# New to Nissan - bought a 2019 Rogue SV Hybrid



## lloydp211 (Jun 25, 2019)

Well, not quite new to Nissan as many years ago I owned a less than liked Maxima. Glad to see that Nissan has stepped up quite a bit from those years.

I was actually not in the market or at least not really active. But I was helping my idiot son find something to replace his totaled pickup. While at the dealer I got to looking at the Rogue SV Hybrid on the showroom floor and the salesman said he could put me into it easily. I was driving a 2016 Buick Encore. Ended up doing the trade and loving this Rogue.

In spite of the professional reviews general negativity I found the Rogue Hybrid to be responsive and enjoyable to drive. Better acceleration than the Encore. Very quiet ride though a tad noisier than the Encore, with the most comfortable seats I’ve seen in a car.

One downside to the Rogue over GM is the lack of Nissan Connect Services. GM puts OnStar on almost everything and it is a nice to have thing. Nissan should be putting Connect Services in all their cars IMO. It seems to offer many if not all of the things OnStar brings to the table. But it seems it is only with the Navigation stuff and with CarPlay/Android Auto, Navigation just isn’t worth it IMO.

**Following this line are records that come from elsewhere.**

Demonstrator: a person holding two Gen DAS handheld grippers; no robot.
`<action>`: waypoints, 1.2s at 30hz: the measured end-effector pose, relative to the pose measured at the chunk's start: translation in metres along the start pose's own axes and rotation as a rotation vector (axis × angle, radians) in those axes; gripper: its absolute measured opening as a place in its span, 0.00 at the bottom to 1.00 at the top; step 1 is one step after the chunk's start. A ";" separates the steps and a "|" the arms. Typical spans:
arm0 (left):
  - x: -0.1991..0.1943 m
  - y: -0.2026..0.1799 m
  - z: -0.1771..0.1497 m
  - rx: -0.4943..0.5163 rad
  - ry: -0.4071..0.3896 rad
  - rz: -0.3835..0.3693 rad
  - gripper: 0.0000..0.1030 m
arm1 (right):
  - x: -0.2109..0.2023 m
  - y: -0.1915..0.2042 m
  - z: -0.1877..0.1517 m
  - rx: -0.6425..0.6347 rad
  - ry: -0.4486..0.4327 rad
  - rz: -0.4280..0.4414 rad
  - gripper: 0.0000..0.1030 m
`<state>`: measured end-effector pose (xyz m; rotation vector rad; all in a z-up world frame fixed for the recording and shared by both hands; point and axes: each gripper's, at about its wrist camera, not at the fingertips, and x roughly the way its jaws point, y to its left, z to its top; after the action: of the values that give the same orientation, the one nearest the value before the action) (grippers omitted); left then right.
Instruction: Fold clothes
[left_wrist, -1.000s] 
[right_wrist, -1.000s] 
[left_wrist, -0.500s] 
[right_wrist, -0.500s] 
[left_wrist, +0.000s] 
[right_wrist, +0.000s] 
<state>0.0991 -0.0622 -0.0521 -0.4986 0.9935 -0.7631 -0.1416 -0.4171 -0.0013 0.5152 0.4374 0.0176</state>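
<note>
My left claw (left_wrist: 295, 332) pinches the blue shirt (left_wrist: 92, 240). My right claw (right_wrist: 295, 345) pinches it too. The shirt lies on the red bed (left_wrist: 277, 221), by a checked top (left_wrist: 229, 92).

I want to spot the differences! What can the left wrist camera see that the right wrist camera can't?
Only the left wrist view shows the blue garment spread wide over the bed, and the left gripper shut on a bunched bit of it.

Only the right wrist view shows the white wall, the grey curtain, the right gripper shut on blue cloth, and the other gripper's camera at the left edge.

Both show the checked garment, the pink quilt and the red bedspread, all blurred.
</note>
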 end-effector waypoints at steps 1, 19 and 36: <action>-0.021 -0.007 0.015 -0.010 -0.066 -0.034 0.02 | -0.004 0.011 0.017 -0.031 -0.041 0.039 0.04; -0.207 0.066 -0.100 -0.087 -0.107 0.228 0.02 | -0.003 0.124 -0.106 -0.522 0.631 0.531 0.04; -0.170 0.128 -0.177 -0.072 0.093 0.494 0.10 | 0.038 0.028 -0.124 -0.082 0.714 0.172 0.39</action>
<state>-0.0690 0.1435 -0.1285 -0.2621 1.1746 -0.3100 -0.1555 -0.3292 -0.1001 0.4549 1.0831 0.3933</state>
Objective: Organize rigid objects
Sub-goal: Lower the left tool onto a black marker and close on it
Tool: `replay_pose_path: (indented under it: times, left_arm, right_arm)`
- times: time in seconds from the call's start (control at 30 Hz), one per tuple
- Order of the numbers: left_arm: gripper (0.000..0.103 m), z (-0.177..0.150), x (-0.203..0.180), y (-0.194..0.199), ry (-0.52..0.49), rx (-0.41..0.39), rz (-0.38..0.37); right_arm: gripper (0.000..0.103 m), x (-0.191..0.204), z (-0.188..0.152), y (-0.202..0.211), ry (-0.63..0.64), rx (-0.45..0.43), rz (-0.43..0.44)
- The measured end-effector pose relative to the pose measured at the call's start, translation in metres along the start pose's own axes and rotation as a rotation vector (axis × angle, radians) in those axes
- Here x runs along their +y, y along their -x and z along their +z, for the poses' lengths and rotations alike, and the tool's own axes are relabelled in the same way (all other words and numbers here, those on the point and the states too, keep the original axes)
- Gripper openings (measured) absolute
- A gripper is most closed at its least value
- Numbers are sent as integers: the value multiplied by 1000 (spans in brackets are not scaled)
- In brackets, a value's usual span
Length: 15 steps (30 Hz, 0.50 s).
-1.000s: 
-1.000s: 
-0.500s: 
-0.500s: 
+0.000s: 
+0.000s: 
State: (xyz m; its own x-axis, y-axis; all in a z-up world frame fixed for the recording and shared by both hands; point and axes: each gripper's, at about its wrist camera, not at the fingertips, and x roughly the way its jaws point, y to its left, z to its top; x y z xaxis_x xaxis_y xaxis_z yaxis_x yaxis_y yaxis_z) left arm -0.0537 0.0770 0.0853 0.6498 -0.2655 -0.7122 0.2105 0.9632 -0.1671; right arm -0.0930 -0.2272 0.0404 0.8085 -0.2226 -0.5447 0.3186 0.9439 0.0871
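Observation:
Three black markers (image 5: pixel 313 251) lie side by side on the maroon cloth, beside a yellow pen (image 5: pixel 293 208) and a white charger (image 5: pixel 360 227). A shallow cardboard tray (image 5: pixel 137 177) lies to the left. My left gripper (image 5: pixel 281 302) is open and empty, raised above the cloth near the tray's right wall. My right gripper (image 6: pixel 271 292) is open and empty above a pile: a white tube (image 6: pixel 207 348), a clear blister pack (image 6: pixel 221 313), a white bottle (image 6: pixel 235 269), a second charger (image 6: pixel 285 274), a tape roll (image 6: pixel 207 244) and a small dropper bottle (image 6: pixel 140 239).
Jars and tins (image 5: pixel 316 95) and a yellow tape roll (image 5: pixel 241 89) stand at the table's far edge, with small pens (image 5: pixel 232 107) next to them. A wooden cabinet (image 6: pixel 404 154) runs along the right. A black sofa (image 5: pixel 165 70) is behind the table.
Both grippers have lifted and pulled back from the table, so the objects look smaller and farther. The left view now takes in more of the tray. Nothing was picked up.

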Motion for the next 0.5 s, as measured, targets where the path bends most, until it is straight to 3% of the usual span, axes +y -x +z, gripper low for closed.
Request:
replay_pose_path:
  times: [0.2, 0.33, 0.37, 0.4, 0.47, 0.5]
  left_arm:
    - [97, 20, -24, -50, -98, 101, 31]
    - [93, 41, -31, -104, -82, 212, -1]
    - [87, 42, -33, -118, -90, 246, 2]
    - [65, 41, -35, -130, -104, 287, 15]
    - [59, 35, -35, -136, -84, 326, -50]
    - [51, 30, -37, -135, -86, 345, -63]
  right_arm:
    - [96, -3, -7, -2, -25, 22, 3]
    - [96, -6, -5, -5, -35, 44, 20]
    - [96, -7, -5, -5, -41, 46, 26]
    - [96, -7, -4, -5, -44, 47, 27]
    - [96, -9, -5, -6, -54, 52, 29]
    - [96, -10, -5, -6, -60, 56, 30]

My dealer had the Rogue Hybrids offering $6K off sticker which is really great. A full size car ride with lots of bells and whistles for $24K? Freaking fantastic!!

I’ve put about 200 miles on it since I bought it just knocking around a bit. I’m retired so don’t drive as much as I used to, but so far I’m getting over 34Mpg average. I did do a 100 mile up and back on the Interstate, got a shade under 40Mpg on that jaunt.


Sent from my iPad using Tapatalk Pro


----------



## lloydp211 (Jun 25, 2019)

After having it awhile and putting a bit more miles on this hybrid, I’m still very pleased.

Had an issue with the battery not having enough charge (the hybrid battery), but I drove awhile and all that cleared up just fine. Dealer said I could do that or bring it in for a full charge and either should work.

Also had an issue when using Maps in Apple CarPlay. When giving turn-by-turn directions it wouldn’t lower the radio making it hard to hear the directions. That cleared up on its own and is now working well.

A 120 mile road trip to the airport for my trip to Las Vegas gave me almost 40Mpg over back highways. I tend to not use interstates these days. I am very impressed with the smoothness of the CVT as well as how smooth the kicking in and out of the gas engine is. I only notice the gas engine kicking in and out at around town driving, on the highway the only way I actually know the gas engine is in the mix is because of the tachometer.

While the AC works OK, it isn’t the best one I’ve experienced over the years. It holds temp fine, but is rather slow about getting to temp on hot days.


Sent from my iPad using Tapatalk Pro


----------